Last week, environmental activists occupied seven of Scotts office buildings, factories and peat extraction sites as the latest in a series of direct-action protests against the company - and the planned Easter blockade of Hatfield Moor is still going ahead with Peat Alert declaring "We should also target other companies such as Sinclairs and Westlands who will continue to extract peat after Scotts pull out."

* Easter blockade 25-29 March 0113-2629365 www.peatalert.org.uk

Hanging Around

Nine Greenpeace activists occupied a rubbish incinerator in Lewisham this week closing it down for nearly four days. The nine attached themselves to industrial rubbish grabbers and suspended themselves above a stinking mound of waste ! They were protesting at the discharge of dioxins which are known to cause cancer. Early on Thursday morning 'special' bailiffs were brought in and spent all day to get the protestors down off the grabbers. At the same time other protestors were sneakily working on sealing the flues. Speaking from the top of the chimney Greenpeace volunteer Mark Strutt said: "We are 300 feet up and we intend to make it as difficult as we can for the bailiffs to get to us. We are sealing the chimney flues to keep this toxic plant closed for as long as possible. Every hour this incinerator remains shut we are protecting people from cancer causing chemicals and other poisonous gases."

The government has already admitted that one in three Britons are taking in the maximum amount of dioxins that is considered 'safe' and more than half of Britain's babies and toddlers exceed this limit. Info: 0207 8658255 www.greenpeace.org.uk

...and finally...

The Spanish government recently decided to stamp down on yob culture by banning drinking on the streets. In Madrid the local troublemakers were outraged and so took to the streets, national police in riot gear were called in to give 'em a good twatting.

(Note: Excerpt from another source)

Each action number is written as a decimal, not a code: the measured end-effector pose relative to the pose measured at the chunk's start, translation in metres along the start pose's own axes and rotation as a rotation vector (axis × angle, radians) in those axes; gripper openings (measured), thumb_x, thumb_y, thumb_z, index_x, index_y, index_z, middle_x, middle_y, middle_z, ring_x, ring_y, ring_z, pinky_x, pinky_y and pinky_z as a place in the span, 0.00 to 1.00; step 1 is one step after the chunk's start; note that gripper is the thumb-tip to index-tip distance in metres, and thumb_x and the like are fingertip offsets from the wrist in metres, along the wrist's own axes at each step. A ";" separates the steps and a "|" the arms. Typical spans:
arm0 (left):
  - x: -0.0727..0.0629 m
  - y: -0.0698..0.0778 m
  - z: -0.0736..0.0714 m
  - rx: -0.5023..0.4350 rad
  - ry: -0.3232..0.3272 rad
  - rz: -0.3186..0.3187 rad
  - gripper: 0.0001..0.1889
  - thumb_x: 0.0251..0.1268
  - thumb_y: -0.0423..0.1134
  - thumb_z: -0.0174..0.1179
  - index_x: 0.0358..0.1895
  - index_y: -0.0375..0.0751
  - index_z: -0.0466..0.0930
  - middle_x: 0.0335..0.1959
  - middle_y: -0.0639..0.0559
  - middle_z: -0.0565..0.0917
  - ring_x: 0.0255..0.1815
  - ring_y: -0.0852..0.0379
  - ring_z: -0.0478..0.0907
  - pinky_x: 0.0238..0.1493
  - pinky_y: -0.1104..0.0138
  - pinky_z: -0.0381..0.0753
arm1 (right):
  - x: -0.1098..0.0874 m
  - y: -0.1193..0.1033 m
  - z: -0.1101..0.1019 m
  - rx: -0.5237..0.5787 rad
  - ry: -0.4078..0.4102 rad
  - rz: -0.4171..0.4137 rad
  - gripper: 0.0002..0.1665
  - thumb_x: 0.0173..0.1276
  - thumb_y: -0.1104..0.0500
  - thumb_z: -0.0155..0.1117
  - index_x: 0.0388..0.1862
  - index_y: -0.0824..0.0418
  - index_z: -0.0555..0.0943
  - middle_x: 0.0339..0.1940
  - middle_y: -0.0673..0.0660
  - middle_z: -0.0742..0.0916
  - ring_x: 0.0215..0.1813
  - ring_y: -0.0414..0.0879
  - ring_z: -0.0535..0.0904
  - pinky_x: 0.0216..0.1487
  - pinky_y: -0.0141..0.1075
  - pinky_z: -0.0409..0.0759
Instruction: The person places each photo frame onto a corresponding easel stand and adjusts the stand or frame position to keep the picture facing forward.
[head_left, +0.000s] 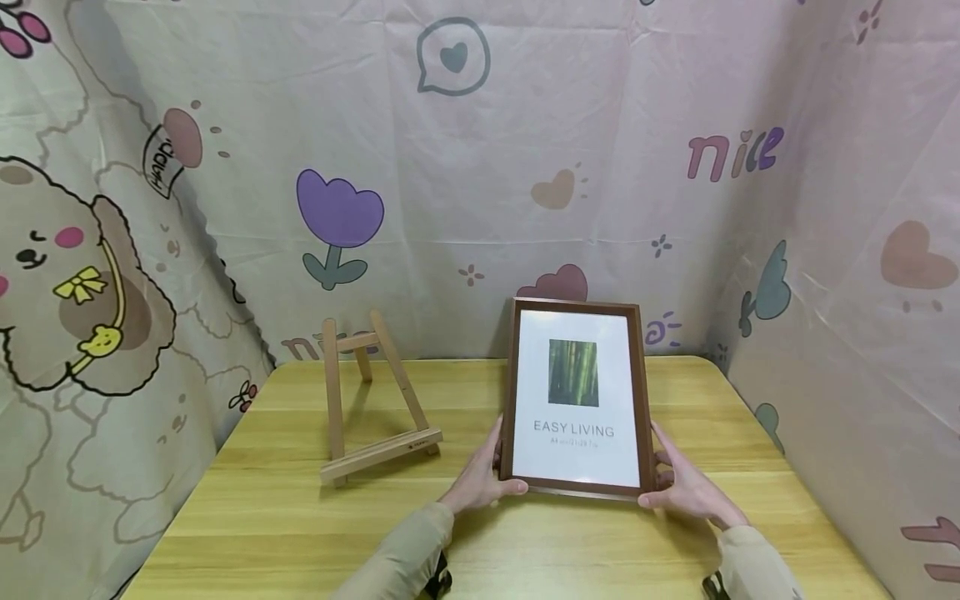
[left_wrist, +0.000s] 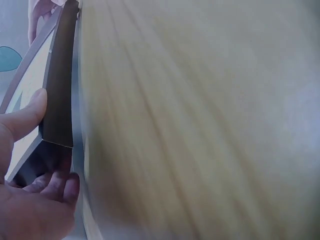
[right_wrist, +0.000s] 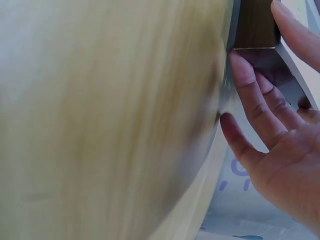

Unfortunately for them they weren't facing a load of pissheads, but the local municipal cops (protesting about the extra work this law would give them) who'd also been trained in unprovoked violence, and so gave as good as they got. Just proves that coppers don't care who they beat the shit out of. Pictures at www.stlimc.org/front.php3?article_id=1775&group=webcast

Disclaimer

SchNEWS warns all broad-based readers we don't skirt around but throw a monkey-wench in. Yes, Ma'am.